UKBouldering.com

The Art of White Hat Wearing (Read 28131 times)

Johnny Brown

Offline
  • *****
  • forum hero
  • Posts: 11485
  • Karma: +703/-22
#50 Re: The Art of White Hat Wearing
February 23, 2007, 01:57:32 pm
Of course. I'd say 7b+ for anyone shorter than 5'7" or so, as they have to do an extra move. Its right on the boundary that's for sure. Spare Rib is a good one to compare it to at 7b - not so hard once you know what to do.

Fiend

Offline
  • *
  • _
  • forum hero
  • Abominable sex magick practitioner and climbing heathen
  • Posts: 13502
  • Karma: +683/-68
  • Whut
#51 Re: The Art of White Hat Wearing
February 23, 2007, 02:14:22 pm
English 6c still, tho?

Nice photo of it.

Somebody's Fool

Offline
  • *****
  • forum hero
  • Posts: 1053
  • Karma: +124/-6
#52 Re: The Art of White Hat Wearing
February 23, 2007, 02:17:43 pm
I think we should take Johnny Brown's WSS comparisons with a pinch of salt.  He has climbed it as many times as there are grains in a bag of salt and his engrams are not going to associate it with top end 7b+.  White Hat Wearing should stay at 7b+.  It's harder than Spare Rib and at least as scary.

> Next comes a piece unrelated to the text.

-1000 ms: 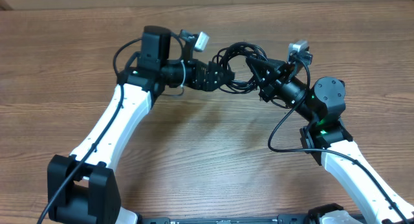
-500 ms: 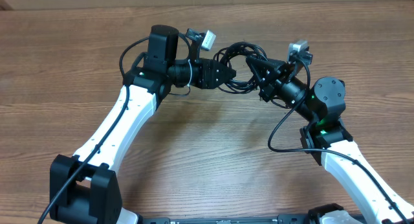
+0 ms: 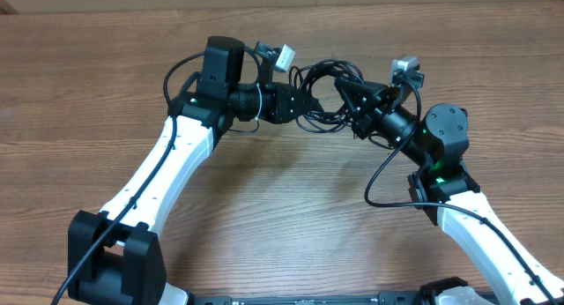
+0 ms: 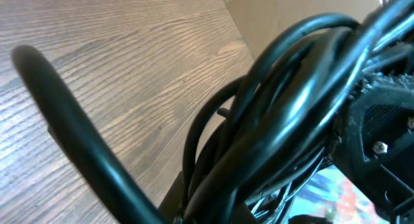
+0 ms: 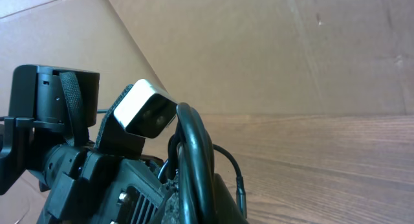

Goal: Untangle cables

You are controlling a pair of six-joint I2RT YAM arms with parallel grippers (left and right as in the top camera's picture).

Nice photo. Probably as good as mine.

Johnny Brown

Offline
  • *****
  • forum hero
  • Posts: 11485
  • Karma: +703/-22
#53 Re: The Art of White Hat Wearing
February 23, 2007, 03:23:47 pm
Its never as scary as Spare Rib, though slightly more technical. Heady comparisons though, could this be a contender for the best highball at Curbar?

Bonjoy

Offline
  • *****
  • Global Moderator
  • forum hero
  • Leafy gent
  • Posts: 9953
  • Karma: +562/-9
#54 Re: The Art of White Hat Wearing
February 23, 2007, 03:32:47 pm
I dare say. What's the competition?
 Ben's Wall with full topout
 Life Seeker
 Fidget
 Blue Hawaii
 Unreachable Star
 Black Nix Wall
 
 

Somebody's Fool

Offline
  • *****
  • forum hero
  • Posts: 1053
  • Karma: +124/-6
#55 Re: The Art of White Hat Wearing
February 23, 2007, 05:33:54 pm
May be not quite as scary then.  I was a bolder climber when I did Spare Rib.  It has better, more involving climbing than all those on your list.  Probably comes in a close second to the slightly overhanging wall to it's right.  I forget what it's called...

El Mocho

Offline
  • ****
  • forum abuser
  • Posts: 631
  • Karma: +148/-1
#56 Re: The Art of White Hat Wearing
February 24, 2007, 04:03:05 pm
Funny all this talk of Mr T and Somebodys fool, cos he was round my house the other day (we are pretty pally as we share the same initials - B.A.B. - look pretty similar and are both very cool)

He has been wanting to try The Art of White Hat Wearing and was pleased to hear about the improvements to the landing as he felt it was a bit unjustifiable before "I pity the poor fool who falls off that" as he used to say. Hearing that the Somebodys fool problem was near by he got well excited.

I have the links to some photos I took:

Reading up about the highballs at Curbar



And looking fly:



(if anyone knows how to edit the pics so you can see them go ahead and do it, also can you tell me what I am doing wrong with the photos)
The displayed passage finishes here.